§ **WORK REQUEST**
Write out the entries below exactly. End with the line that contains "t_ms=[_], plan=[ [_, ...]".

§ **STUDY MATERIAL**
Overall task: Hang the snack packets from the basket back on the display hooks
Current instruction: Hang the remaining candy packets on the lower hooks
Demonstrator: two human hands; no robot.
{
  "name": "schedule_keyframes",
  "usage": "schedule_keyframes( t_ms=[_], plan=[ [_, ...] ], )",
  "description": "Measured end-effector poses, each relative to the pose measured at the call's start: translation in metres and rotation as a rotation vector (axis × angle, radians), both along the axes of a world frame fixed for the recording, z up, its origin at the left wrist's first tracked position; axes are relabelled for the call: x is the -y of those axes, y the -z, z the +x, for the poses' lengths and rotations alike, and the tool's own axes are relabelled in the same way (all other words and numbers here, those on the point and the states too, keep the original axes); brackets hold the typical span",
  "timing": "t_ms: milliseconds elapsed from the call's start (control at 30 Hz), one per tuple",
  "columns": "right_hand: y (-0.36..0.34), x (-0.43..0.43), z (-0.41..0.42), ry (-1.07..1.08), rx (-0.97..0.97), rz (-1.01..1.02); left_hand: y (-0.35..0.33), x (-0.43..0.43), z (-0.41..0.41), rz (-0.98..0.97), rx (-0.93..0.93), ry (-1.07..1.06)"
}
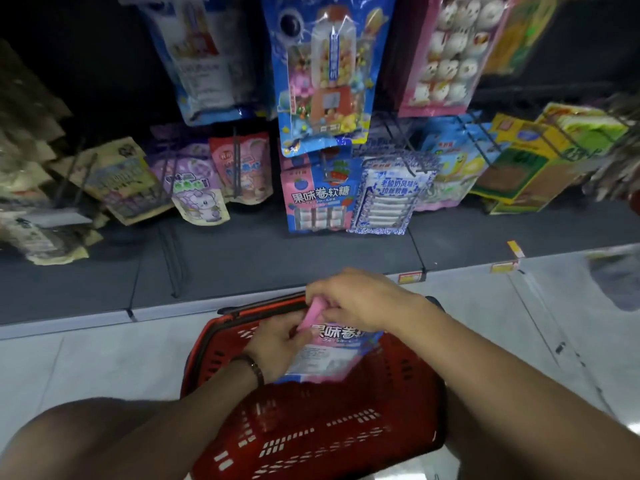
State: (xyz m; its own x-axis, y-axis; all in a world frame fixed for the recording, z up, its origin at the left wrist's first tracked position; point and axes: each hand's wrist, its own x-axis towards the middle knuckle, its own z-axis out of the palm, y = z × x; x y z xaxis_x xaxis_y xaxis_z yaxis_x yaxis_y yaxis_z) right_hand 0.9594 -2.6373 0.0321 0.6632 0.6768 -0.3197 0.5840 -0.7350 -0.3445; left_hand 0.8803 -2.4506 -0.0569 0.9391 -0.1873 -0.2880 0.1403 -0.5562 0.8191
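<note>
Both hands, left hand and right hand, are pinching the pink packet over the red basket at lower centre (apparently by its header); I'm keeping that hang-hole clear.

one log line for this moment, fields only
stage: pick | both hands grip pink snack packet top edge over red plastic basket | matching pink packets on display hook | not yet hung

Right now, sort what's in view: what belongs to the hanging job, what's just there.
Job: pink packet, left hand, right hand, red basket, matching hung packet.
Just there: yellow-green boxes, floor tiles, shelf price tags.
</note>
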Motion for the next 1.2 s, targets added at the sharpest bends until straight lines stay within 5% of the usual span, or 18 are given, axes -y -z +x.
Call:
schedule_keyframes(
  t_ms=[167,333,400,600,733,800,933,1067,1200],
  plan=[
    [0.028,0.054,-0.012,0.566,0.149,0.583,-0.026,0.002,-0.020,-0.258,-0.079,-0.312],
    [0.042,0.081,-0.014,0.783,-0.561,0.953,-0.048,0.017,-0.025,-0.346,-0.082,-0.483],
    [0.040,0.079,-0.018,0.745,-0.650,0.967,-0.051,0.023,-0.023,-0.385,-0.101,-0.543],
    [0.038,0.070,-0.021,0.820,-0.488,0.970,-0.050,0.017,-0.002,-0.345,-0.209,-0.570],
    [0.029,0.067,-0.020,0.870,-0.426,1.050,-0.065,0.032,0.003,0.025,0.043,-0.712],
    [0.025,0.063,-0.018,0.892,-0.393,1.115,-0.073,0.046,-0.005,0.117,0.160,-0.607],
    [0.018,0.050,-0.024,0.853,-0.469,1.191,-0.077,0.069,-0.012,-0.037,0.152,-0.246],
    [0.023,0.039,-0.029,0.703,-0.404,1.122,-0.067,0.081,0.002,-0.230,0.190,-0.321],
    [0.020,0.044,-0.023,0.597,-0.402,1.081,-0.075,0.079,0.010,-0.132,0.313,-0.430]
  ],
)
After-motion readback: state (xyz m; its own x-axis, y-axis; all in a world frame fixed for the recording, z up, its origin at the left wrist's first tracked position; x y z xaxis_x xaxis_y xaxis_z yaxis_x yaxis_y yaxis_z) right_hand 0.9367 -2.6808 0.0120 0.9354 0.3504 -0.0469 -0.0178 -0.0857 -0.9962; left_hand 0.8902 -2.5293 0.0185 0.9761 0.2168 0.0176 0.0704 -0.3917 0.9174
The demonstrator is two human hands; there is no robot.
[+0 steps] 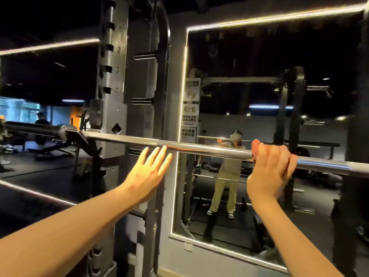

§ **SOLUTION TO THE EXERCISE**
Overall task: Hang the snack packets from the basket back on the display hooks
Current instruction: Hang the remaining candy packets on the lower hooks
Demonstrator: two human hands; no robot.
{
  "name": "schedule_keyframes",
  "usage": "schedule_keyframes( t_ms=[_], plan=[ [_, ...] ], )",

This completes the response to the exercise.